Tweaking Corporations
I tweak companies for a living.
When I was a child (about 7) I was constantly taking things apart. Telephones, televisions, light switches (to my parent's horror), and putting them together again. I wanted to know how they worked. Then I would try putting them back together with fewer parts, and see if they would still work. Then I'd try fine-tuning them. It appealed to me.
I am a born optimizer. Constantly fascinated by systems and how to make them better - always have been.
Not surprisingly, I now optimize organizations for a living - for ThoughtWorks. It's a strange and interesting job. But simpler than you might think.
Most medium-to-large organizations today are over-complicated. They are siloed, segmented, and specialized, and there's so much cruft and waste and hand-off and arbitrariness that it obscures the big picture: how work progresses all the way from start to finish.
Thus, one of my primary tasks when I first arrive on site is to draw a map of the progress of work - the organization's throughput - and show it to the client. They are always surprised. Things are never what they believed them to be.

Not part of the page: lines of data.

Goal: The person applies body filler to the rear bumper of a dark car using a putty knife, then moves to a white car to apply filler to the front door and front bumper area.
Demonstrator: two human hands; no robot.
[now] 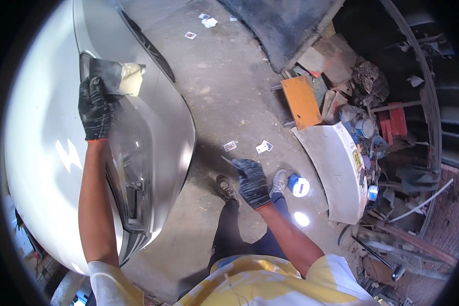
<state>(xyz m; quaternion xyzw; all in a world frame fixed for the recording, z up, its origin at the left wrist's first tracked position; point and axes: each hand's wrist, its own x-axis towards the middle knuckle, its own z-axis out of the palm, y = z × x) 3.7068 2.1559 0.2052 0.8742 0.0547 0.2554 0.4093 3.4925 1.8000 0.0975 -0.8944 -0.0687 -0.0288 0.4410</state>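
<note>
My left hand, in a dark striped work glove with an orange cuff, is closed on the near edge of a dark flat board. Cream-coloured putty covers the right end of that board. The board is over the white car, by the top of its headlight. Farther right, my right hand, gloved the same way, is closed in front of my body, away from the car. A thin grey spreader pokes out past its fingers; most of it is hidden.
Playing cards lie scattered on the concrete floor. Beside my right foot stands a blue-and-white can. To the right are a loose white body panel, an orange stool and piled scrap with a red box. A dark panel is beyond.
</note>
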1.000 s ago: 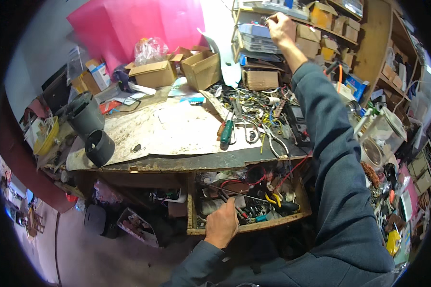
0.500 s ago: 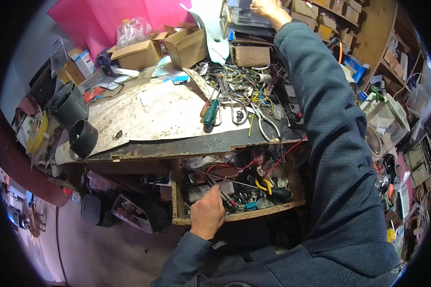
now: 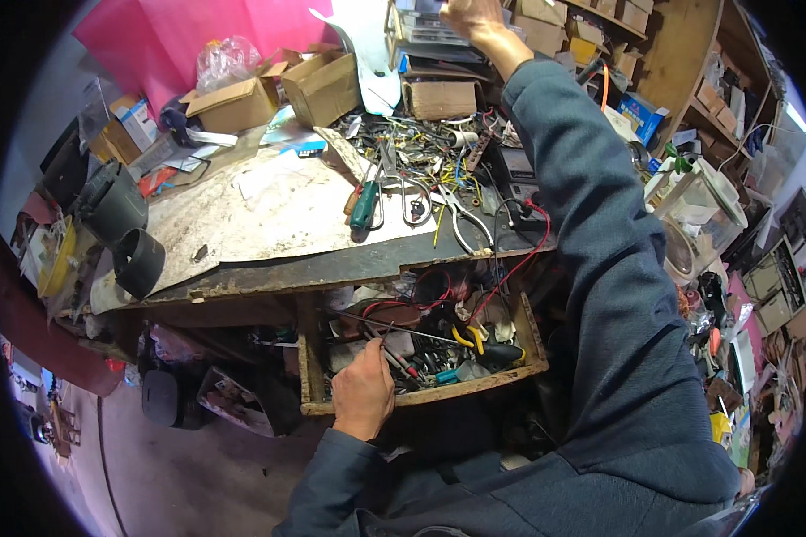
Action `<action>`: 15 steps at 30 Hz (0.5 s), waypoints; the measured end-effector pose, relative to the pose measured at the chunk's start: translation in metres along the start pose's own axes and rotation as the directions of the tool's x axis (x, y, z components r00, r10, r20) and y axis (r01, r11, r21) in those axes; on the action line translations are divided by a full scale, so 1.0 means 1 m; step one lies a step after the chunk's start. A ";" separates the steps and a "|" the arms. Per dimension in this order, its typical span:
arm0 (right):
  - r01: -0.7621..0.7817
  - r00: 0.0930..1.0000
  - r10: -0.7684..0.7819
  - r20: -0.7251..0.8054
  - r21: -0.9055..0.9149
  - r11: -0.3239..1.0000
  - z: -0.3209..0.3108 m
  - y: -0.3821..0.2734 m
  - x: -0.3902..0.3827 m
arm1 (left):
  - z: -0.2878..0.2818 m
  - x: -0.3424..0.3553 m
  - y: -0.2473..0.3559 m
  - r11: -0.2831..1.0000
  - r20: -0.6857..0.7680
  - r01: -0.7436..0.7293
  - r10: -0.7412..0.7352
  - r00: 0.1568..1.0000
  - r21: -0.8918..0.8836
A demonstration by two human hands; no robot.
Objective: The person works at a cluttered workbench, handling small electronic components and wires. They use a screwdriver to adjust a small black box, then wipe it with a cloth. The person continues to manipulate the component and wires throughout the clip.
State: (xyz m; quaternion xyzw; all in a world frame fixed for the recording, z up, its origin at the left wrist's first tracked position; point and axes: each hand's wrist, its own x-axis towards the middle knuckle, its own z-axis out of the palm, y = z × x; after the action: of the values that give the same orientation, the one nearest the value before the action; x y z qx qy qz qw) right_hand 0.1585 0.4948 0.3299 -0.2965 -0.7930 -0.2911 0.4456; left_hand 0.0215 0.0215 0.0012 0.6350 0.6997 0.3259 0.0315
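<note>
Snagging looks like your likeliest trouble: a red lead (image 3: 544, 238) loops off the worktop (image 3: 304, 270) into the open drawer (image 3: 439, 397), close beside the sleeve (image 3: 600, 233) of your raised arm. If that sleeve catches the lead, it could drag loose parts with it.

Your left hand (image 3: 364, 387) is at the drawer's front edge, its fingers curled together; you cannot tell from this view whether that grip is clamped on the wood or on something slim. The drawer juts out below the worktop's edge, so a hard pull there could bring it too far and tip its contents.

Inside, a long thin rod (image 3: 407, 331) lies across the jumble near your fingers, and a careless sweep might jab them. The yellow-handled pliers (image 3: 462, 338) lie farther right.

Your right hand (image 3: 476, 16) is up by the stacked clear boxes (image 3: 428, 32), cut by the upper border; its grip cannot be told. Knocking that stack, with your attention split, could topple it.
</note>
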 end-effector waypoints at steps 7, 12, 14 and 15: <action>-0.262 0.471 0.087 0.878 0.044 0.964 0.030 -0.043 -0.061 | -0.004 -0.004 -0.004 0.999 0.003 0.034 -0.034 0.999 0.012; -0.241 0.500 0.113 0.858 0.012 0.970 0.082 -0.021 -0.126 | -0.003 0.002 0.003 1.000 0.025 0.026 -0.026 0.999 -0.008; -0.317 0.587 0.154 0.795 0.050 0.947 0.087 -0.038 -0.144 | -0.006 0.001 0.001 0.999 0.023 0.040 -0.040 0.999 -0.004; -0.308 0.606 0.179 0.775 0.021 0.951 0.088 -0.041 -0.146 | -0.006 0.000 0.001 0.999 0.025 0.044 -0.044 0.999 -0.004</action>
State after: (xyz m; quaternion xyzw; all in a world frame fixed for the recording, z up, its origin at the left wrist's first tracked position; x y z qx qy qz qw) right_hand 0.1438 0.5012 0.1555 -0.4620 -0.8780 -0.0134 0.1249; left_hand 0.0192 0.0187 0.0063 0.6235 0.7121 0.3190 0.0488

This is a very important and powerful step in creating change - and I do it all the time, but I never thought to communicate succinctly why it's so powerful and important.
Yesterday I saw a presentation from Matthew May, a talented speaker, and he summarized it beautifully:
“A bad system is one that you can't learn from. You can't see cause and effect.”
That's it. The structures and processes are so large and complicated that no-one can track effect back to cause. That's why drawing the map is so important.
What a wonderfully elegant explanation of one of the primary bows in my quiver. Thank you, Matthew.
I highly recommend his presentation, “The Elegant Solution: Toyota's Engine of Innovation” (free online version, opens in a new window).
PS. If you need a tool for visualizing that big picture I was talking about, take a look at Value Stream Mapping [wikipedia] - it simply plots the course of the product (or design, or service) all the way from start to finish, distinguishing between work and waiting.